2001年02月15日
ABS樹脂、中国の冷蔵庫用途は韓国勢が独占
一方で中国の冷蔵庫市場は今後飽和状態へ~競争は激化
【カテゴリー】:原料/樹脂/化成品
【関連企業・団体】:なし

 冷蔵庫向けのABS樹脂は、韓国勢がシェアを拡大、中国市場を独占しつつある。ただし、中国の冷蔵庫需要も今後飽和状態になると見られ、これにともないABS樹脂メーカーの競争も激化すると予想される。
 冷蔵庫は、ABS樹脂の家電分野のなかでも主力用途にあたり、日本国内では成長が鈍化しているものの、アジア地域、特に中国では生活水準の向上にともなってこれまで需要を拡大してきた。一方で、特殊化路線を進めている日本のメーカーにとっては、付加価値の取りにくい用途ということもあり、最近は第一毛織やLG化学などの韓国勢が中国市場でシェアを拡大、独占しつつある。

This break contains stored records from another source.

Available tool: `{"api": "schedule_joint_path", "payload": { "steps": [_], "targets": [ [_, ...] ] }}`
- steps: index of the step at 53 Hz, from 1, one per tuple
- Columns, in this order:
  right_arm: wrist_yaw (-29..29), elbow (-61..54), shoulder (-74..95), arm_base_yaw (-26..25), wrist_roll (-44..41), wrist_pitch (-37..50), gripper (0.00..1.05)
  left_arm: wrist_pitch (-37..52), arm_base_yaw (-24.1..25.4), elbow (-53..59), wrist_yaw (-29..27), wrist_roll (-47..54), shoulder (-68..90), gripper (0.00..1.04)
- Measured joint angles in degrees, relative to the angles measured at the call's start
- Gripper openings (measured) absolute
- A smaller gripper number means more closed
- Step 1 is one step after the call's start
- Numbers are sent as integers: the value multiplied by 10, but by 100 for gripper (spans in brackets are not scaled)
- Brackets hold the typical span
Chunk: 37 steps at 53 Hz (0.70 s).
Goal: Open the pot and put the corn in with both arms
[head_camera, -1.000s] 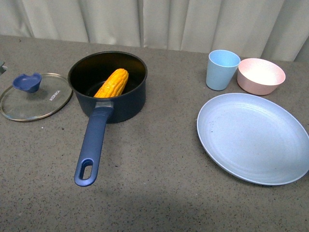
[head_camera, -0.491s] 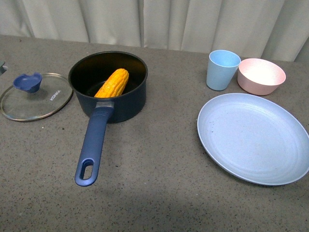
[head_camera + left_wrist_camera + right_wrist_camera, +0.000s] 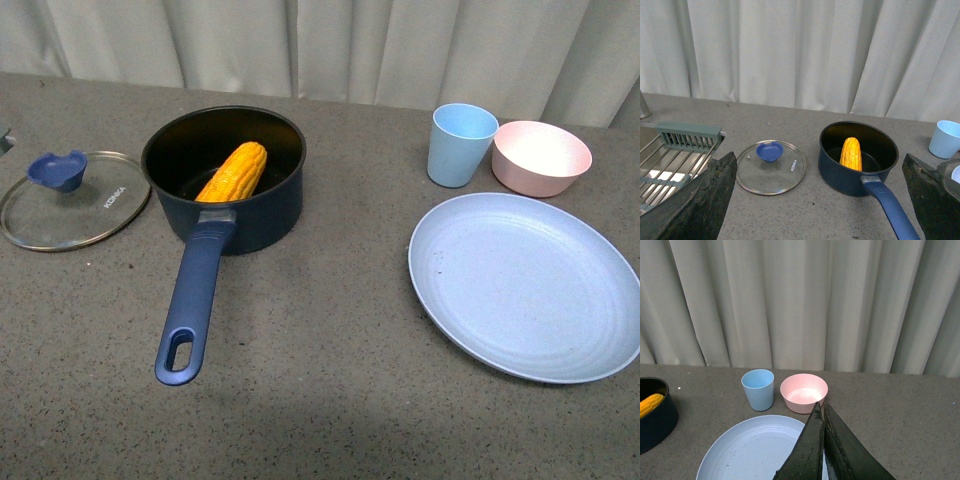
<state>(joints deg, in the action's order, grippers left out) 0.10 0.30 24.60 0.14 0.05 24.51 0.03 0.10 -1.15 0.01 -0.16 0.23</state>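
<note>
Front view: the pot (image 3: 224,180) sits open on the grey surface (image 3: 320,380), and the corn (image 3: 232,172) lies inside it, leaning tip-up against the far wall. The handle (image 3: 192,300) runs toward the camera. The glass lid (image 3: 75,200) lies flat just left of the pot, blue knob up. Off to the right, well apart from the pot, a blue plate (image 3: 525,285), with a blue cup (image 3: 461,144) and pink bowl (image 3: 541,157) behind it, side by side. Neither arm shows here.

The left wrist view adds what the front misses: a grey rack (image 3: 670,160) beyond the lid, and the left gripper (image 3: 820,200), fingers (image 3: 705,200) spread wide, holding nothing, above the surface facing lid and pot.

The right wrist view gives the right gripper (image 3: 822,450), fingers pressed together and empty, poised over the plate, cup and bowl beyond. The pot is only a sliver at that frame's edge, with corn peeking out.
</note>
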Motion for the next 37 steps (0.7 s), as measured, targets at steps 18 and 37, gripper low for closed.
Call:
{"api": "schedule_joint_path", "payload": {
  "steps": [18, 37],
  "targets": [
    [0, 0, -79, 0, 0, -76, 1, 0, 0, 0, 0, 0, 0, 98],
    [0, 0, -142, 0, 0, -139, 1, 0, 0, 0, 0, 0, 0, 98]
  ]
}}
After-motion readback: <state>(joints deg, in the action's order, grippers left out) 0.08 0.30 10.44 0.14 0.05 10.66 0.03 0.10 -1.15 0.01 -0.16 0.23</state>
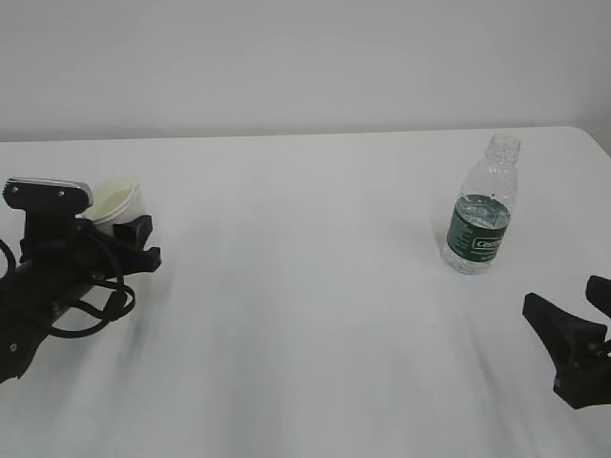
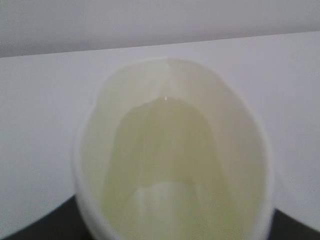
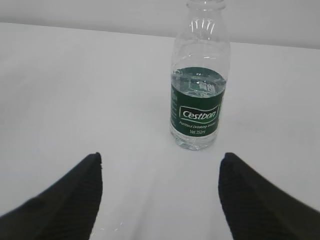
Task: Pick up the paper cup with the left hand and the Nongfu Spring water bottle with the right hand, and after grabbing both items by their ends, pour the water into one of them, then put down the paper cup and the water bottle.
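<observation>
The paper cup [image 1: 118,198] sat at the far left of the white bench [image 1: 305,315], tucked between the fingers of the left hand [image 1: 129,239], which stood about half open around it; whether the cup was clamped or merely bracketed, and whether it had left the bench, the views couldn't settle. Seen from the left wrist, the cup's cream inside looked dry. Over on the right stood the water bottle [image 1: 481,207], upright and capless, water [image 3: 199,90] reaching the top of its green label. The right hand [image 1: 571,334] waited near it, short of contact, fingers [image 3: 75,195] spread wide and empty, the bottle lined up between them. The risk looked plain: a capless, lightweight bottle nudged by one finger on the way in could topple and spill, and a squeezed paper cup could buckle.
</observation>
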Available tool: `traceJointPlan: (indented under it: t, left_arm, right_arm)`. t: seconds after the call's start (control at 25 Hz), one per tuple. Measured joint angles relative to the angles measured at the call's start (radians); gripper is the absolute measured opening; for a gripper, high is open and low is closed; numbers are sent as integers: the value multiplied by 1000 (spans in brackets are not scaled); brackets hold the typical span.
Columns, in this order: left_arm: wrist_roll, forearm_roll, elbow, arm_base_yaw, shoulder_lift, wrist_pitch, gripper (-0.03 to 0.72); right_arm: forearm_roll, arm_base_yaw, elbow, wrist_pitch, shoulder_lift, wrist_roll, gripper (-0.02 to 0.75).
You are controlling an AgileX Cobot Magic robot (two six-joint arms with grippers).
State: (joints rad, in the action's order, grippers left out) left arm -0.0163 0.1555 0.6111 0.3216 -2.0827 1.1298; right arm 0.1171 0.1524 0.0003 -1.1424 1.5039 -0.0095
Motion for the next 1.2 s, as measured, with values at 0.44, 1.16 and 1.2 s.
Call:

 しかし、中国の冷蔵庫需要も今後の見通しは厳しい。中国の国務院発展研究中心は先頃、2000~2005年の都市部における家電市場について調査結果をまとめた。これによると同国の家電市場は、調整期を迎え、今後は飽和状態に向かうとしており、さらに消費者の購買力も低下すると見られている。現在でも冷蔵庫は、都市部での普及率がすでに85%を超えているほか、10年前に3倍以上の伸びを示していた生産台数も、1999年の成長は1%を下回っている。このため今後家電メーカーの業績は悪化、競争が激化する見通しであるとしている。
 現在は順調に数量を伸ばしている韓国勢も、今後は中国国内のABS樹脂メーカーを含めた争いが激しくなり、厳しい状況となる可能性が出ている。